Pa. hopes turnpike can turn big profit

Privatized roads might also become an option for Md.

Pa. on the road to privatization

December 22, 2006|By Michael Dresser | Michael Dresser,SUN REPORTER

Bringing a fledgling privatization trend from the Midwest to Maryland's doorstep, Pennsylvania Gov. Edward G. Rendell is seeking offers for the sale or long-term lease of the Pennsylvania Turnpike - a nearly 70-year-old icon of innovative American engineering.

Rendell's objective is to raise billions of dollars for Pennsylvania transportation projects that otherwise might require increased taxes. His model: Indiana, where an Australian-Spanish conglomerate owns a toll road.

The turnpike was the first major U.S. toll road of the automobile era and a prototype for the Interstate Highway System. If Pennsylvania goes through with such a move, it would be the largest U.S. toll road privatization deal to date. Experts in transportation financing say it could open the door for similar initiatives in other states, including Maryland, which charges tolls for several bridges and tunnels as well as a portion of Interstate 95.

"It does have national impact and national consequences," said C. Kenneth Orski, editor and publisher of Innovation Briefs, a transportation newsletter based in Potomac. "It's a big fish."

In Maryland, Gov.-elect Martin O'Malley, a Democrat like Rendell, has expressed misgivings about using tolls to finance future road projects but is leaving the door open to the sale or lease of existing toll facilities. "It's something the Transportation Work Group will consider during the transition, and at the appropriate time they will make recommendations to the governor-elect," said spokesman Rick Abbruzzese.

Robert Poole, director of transportation studies for the Los Angeles-based Reason Foundation, agreed that Pennsylvania's initiative is potentially influential. "If Rendell can pull this off, that will be a major encouragement to governors and others in other states," Poole said.

Officials in the Keystone State are accepting offers through the end of this week. Among the companies expected to make a proposal is the alliance of Australia's Macquarie Infrastructure Group and Spain's Cintra, which together leased the Indiana Toll Road for 75 years for $3.8 billion. The same group started the ball rolling in 2004 by striking a deal to pay $1.83 billion to lease the Chicago Skyway for 99 years.

Since then, governors and transportation officials around the country have been floating the notion of bringing in private investors to take over the operations of existing toll facilities in return for a mound of cash.

Among the states actively considering the idea - without going so far as to solicit proposals - is New Jersey. According to Orski, the New Jersey Turnpike and the Garden State Parkway could be viewed by investors as even sweeter "plums" than the Pennsylvania highway because of their heavy volumes.

With Rendell's announcement that his state would entertain "expressions of interest" from would-be operators, the Pennsylvania Turnpike becomes the largest toll facility - and the one closest to Maryland - to go on the market.

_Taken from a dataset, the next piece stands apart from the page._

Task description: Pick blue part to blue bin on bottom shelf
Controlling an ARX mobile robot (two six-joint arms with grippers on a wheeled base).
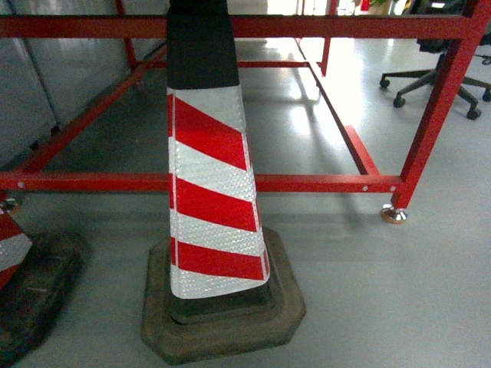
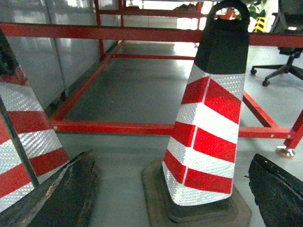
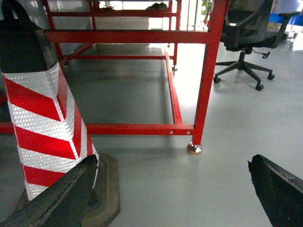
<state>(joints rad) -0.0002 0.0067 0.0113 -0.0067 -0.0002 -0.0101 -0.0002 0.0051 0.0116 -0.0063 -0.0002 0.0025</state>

Orski said the value of a deal for the turnpike, with annual revenues of more than $545 million, has been estimated at $3 billion to $10 billion.

Orski said the John F. Kennedy Memorial Highway on Interstate 95 northeast of Baltimore could be an attractive property.

The administration of Republican Gov. Robert L. Ehrlich Jr. did not embrace the notion of privatizing existing toll facilities after the earlier deals, but Transportation Secretary Robert L. Flanagan said his office has kept a close eye on privatization agreements around the country.

Flanagan said nothing in Maryland law would preclude the state from striking a lease agreement for its toll facilities with a private group, but he noted that any deal would require the assent of current Maryland Transportation Authority bond holders.

"Clearly the bond holders would have to be paid off. That can be done and would have to be done," he said.

The move by Rendell could give O'Malley an opportunity to watch how a privatization scheme plays politically in an adjoining Mid-Atlantic state. Many Maryland residents use the Pennsylvania Turnpike.

Privatization became a touchy issue in Indiana, where Republican Gov. Mitch Daniels promoted the lease over objections about putting an important state asset in the hands of foreigners in return for a short-term cash infusion. The deal is believed to be one of the reasons Daniels' party lost control of the Indiana House in last month's election.

"The state is receiving between $3 billion and $4 billion in a one-time-only payment," B. Patrick Bauer, the incoming Democratic speaker, wrote in an opinion piece in the South Bend Tribune. "In return, the foreign investors are getting control of an asset that they expect will generate more than $130 billion in profits over the course of this deal. Does that seem like a fair trade to you?"

"It's significant that a Democratic governor is taking this step," Flanagan said of Rendell, who previously was mayor of Philadelphia and chairman of the Democratic National Committee.